Sparks: Helping light the fire of diversity in WEA
We are stronger when we are all together.
It’s a union truism. And it’s a truth that, too often, has been overlooked or ignored through institutional racism, unintentional implicit bias, or a failure to intentionally, proactively engage with educators of color and minority cultures. Washington’s schools face a huge deficit in the ratio of educators of color compared to students of color. Encouraging more educators of color to work in our state, and helping retain those who already are working here, will help reduce that deficit.
“Diversity makes people better,” notes Naché Duncan, WEA’s Coordinator for Student Programs, ESP and Early Career Educators. “The more you know the more you grow.”

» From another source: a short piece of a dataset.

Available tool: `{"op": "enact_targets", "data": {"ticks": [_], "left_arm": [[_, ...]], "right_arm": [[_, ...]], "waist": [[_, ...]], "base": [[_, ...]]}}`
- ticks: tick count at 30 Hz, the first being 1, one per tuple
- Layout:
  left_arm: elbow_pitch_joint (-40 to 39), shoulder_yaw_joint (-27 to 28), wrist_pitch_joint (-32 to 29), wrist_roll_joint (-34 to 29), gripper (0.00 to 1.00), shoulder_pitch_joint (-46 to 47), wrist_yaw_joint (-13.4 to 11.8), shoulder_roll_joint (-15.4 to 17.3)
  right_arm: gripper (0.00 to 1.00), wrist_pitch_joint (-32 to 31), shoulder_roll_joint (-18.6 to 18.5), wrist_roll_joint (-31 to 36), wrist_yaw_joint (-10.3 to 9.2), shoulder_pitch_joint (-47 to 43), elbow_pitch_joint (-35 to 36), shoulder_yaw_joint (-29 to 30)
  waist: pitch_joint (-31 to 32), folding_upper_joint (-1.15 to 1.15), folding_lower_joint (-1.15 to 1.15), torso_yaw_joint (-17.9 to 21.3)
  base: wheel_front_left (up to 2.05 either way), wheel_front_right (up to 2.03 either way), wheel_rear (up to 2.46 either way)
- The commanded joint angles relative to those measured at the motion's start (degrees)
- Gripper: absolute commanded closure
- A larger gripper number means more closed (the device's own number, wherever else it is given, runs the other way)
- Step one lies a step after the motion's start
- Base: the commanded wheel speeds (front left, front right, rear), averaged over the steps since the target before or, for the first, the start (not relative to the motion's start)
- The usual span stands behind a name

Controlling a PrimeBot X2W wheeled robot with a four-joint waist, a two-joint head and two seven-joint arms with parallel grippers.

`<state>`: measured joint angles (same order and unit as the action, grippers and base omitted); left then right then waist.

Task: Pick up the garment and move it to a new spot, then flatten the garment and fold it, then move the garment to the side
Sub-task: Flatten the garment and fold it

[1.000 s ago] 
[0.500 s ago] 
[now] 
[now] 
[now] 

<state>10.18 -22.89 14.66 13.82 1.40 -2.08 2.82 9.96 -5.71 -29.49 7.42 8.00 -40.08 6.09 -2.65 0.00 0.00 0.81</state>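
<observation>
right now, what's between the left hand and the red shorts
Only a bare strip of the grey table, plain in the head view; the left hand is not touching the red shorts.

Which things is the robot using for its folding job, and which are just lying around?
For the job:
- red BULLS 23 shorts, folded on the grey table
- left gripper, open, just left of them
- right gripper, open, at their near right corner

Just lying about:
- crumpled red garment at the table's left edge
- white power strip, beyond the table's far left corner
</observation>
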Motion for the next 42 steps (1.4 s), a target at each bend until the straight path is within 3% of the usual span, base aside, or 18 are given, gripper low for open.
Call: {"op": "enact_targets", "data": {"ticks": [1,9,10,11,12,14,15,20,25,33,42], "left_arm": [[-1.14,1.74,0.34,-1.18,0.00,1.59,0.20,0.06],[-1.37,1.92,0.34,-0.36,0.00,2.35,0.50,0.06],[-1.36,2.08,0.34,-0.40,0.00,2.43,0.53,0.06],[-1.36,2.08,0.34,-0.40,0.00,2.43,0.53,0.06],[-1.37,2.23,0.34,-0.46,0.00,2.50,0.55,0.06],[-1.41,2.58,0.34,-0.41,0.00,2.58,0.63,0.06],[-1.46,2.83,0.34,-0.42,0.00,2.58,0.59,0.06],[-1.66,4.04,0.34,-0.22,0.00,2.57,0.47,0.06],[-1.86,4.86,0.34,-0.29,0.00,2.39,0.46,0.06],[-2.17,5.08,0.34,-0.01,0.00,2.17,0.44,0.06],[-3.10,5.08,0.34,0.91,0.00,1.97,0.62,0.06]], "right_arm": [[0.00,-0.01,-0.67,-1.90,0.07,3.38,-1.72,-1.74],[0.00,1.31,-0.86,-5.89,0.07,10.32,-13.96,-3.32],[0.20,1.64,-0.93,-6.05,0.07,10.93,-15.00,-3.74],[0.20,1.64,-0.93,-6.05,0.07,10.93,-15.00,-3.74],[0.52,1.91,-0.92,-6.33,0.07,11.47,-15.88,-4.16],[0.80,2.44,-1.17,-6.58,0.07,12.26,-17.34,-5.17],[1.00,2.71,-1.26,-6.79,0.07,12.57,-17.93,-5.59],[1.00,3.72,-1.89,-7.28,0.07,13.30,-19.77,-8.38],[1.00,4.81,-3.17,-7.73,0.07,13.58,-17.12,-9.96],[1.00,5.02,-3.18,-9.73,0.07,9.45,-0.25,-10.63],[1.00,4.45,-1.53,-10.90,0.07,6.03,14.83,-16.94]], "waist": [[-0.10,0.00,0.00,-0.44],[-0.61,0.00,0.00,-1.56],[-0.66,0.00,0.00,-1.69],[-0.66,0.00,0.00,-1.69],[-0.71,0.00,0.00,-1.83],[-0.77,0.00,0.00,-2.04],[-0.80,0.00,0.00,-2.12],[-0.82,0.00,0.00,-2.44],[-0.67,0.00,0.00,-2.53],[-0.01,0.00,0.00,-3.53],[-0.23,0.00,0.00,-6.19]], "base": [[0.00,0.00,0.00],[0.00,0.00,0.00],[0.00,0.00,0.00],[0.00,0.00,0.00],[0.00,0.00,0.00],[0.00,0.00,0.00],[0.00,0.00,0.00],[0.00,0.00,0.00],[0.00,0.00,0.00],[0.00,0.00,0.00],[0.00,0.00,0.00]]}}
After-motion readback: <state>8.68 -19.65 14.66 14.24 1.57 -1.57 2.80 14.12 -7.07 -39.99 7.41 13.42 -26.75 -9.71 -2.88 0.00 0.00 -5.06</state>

That is the backdrop for this year’s Diversity Sparks, a conference sponsored by WEA for early career educators. Diversity Sparks is part of a conscious effort by the Association to help newer educators succeed in their classrooms, learn about their union, and to create avenues to identify and mentor new leaders.
“The goal of diversity sparks is to really engage our early career educators of color,” Duncan says.
To do that, Sparks offers a custom agenda driven by the interests and needs of each year’s individual participants, typically members with five years’ experience or less. This year, members wanted to focus on classroom management and, especially, culturally responsive classroom management.
Sparks participant Elizabeth Capetillo says she shares those interests: “Anything I can do to promote more teachers of color, I’m all for it.”
As an English Language teacher from Selah, Capetillo says a lot of her job includes advocating for students of color at her school.
“I’m hoping to learn more about restorative justice,” the fourth-year teacher said. “The other reason I came here is to learn more about leadership roles in WEA.”
Topics this year included culturally responsive classroom management, a mix of basic unionism FAQs, and a “True Colors” exercise that helps identify differing temperaments and behavior styles so that participants can gain a more inciteful understanding of themselves, their colleagues and their students, and then use strategies to work successfully among those differences. Aaron Dorsey, a trainer from NEA’s Center for Social Justice, led a session on restorative justice practices that focused on creating environments so that all participants can feel safe while finding resolutions to address wrongdoing, repair harm and restore relationships.
The training concludes with Sparks participants joining a weekend Human and Civil Rights Leadership Conference at WEA’s main office in Federal Way.